Back in his office we waited politely for his tremors — which had started this time in mid-sentence — to end. He resumed, ‘What I can’t tell everyone, but feel comfortable telling you, is that we also accept payment in cash. Off the record, if your insurance won’t cover the treatment.’

We left Cologne and followed the snarl of autobahns. That part of Europe looks, on the map, like the web of veins on an old woman’s leg. From beside me came a voice dipped in the bittersweetness of self-pity.

‘I felt sort of sad last night when you didn’t want to take my arm.’

I said nothing. She said, ‘What I thought was: there will come a day when you’ll get down on your bare knees and beg to be able to still give me your arm.’

Above the fields, the cloud cover roiled, veils of rain hung from the sky.

‘Even in death you still manipulate me,’ I said.

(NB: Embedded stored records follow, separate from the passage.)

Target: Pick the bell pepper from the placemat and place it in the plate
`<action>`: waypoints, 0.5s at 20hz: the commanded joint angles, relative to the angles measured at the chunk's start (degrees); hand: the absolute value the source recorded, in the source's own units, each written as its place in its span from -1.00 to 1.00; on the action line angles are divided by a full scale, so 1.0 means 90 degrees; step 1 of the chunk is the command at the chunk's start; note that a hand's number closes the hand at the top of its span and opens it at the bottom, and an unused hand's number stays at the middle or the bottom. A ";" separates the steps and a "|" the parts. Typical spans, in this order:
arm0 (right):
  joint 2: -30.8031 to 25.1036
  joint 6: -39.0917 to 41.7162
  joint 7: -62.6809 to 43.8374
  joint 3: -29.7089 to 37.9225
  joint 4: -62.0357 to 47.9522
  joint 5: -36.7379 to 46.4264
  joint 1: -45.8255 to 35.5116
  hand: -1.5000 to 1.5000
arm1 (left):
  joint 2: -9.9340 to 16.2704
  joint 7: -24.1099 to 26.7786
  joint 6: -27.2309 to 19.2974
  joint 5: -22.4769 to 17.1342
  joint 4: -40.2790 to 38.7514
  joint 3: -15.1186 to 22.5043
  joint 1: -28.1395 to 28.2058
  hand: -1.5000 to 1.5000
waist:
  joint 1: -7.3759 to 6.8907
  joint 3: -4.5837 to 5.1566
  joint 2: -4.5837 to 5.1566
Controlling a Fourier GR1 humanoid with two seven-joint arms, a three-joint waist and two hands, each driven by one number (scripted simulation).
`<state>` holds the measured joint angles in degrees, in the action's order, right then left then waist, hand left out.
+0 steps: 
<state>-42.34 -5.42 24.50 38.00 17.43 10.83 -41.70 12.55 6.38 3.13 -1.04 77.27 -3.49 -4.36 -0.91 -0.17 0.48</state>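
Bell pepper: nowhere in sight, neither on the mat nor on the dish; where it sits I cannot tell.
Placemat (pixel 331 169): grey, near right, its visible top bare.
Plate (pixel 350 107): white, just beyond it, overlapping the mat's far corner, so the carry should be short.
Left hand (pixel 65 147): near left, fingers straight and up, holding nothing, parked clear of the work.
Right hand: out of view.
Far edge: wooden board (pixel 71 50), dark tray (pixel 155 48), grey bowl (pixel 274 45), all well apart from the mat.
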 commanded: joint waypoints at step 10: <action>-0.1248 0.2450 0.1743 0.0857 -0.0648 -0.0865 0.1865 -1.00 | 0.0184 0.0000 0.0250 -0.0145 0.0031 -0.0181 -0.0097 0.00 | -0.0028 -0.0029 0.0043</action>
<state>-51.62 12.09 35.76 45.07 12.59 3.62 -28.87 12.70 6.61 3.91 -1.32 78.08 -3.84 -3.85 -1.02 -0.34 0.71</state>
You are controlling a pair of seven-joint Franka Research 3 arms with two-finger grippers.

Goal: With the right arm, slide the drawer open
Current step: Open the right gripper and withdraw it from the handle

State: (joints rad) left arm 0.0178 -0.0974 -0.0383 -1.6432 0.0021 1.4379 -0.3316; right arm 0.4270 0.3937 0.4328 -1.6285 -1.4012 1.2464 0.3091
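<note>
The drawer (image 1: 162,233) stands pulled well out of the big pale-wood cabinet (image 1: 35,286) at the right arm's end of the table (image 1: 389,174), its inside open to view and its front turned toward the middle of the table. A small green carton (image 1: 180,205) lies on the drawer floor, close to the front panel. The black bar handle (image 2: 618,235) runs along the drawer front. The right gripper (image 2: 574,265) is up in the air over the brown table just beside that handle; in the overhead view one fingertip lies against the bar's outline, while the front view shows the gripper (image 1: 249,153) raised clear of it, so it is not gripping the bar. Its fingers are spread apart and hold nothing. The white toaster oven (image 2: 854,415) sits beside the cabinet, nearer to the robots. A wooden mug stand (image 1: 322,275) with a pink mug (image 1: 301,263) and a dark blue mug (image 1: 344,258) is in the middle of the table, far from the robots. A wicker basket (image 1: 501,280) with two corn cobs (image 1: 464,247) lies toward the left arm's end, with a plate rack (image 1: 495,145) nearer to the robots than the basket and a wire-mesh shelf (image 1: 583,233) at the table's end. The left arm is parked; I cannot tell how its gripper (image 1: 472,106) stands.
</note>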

Six disastrous trips to Cologne followed. In addition to the patent agonies of war, torture and famine, there is also the agony of family. Along the high quays of Cologne, above the river that swept deep and wide through its channel, I thought with irksome regularity on the words Randy Newman had written with the Rhine in mind. I’m looking at the river. But I’m thinking of the sea . The first two times I stayed with her during the treatment in the box, that stage prop from the theater of illusionists in which Richard H. Kloos was a player as well. Her head, resting on a towel, was the only thing sticking out of it. I sat in a chair beside her and watched as she was slowly warmed up. Her face grew redder and redder. The sweat poured off her. Sometimes the skepticism and the chill in my soul left, to make way for the irrational hope that this via dolorosa would lead to healing, that it was actually possible. Kloos, after all, had said that fifteen percent of the women who came to him were completely healed by his treatment. Sixty percent showed partial remission, and twenty-five percent died anyway. One hundred percent of everyone who came here tried to wriggle their way into that fifteen percent. They all did their best. Belief was the most important condition. Anyone who did not believe had given up all hope of being healed and was lost. And so they believed, the women I saw shuffling down the hall, skinny and exhausted in their fluffy bathrobes, they believed in the magic power of dendritic cells and the magic hand of Dr. Richard H. Kloos, the mediator between life and death. They believed in the face of everything, in order to win a place in the Lucky Fifteen. I dabbed at her face with a cloth, which I had to change for another after the second time, so freely did the sweat run.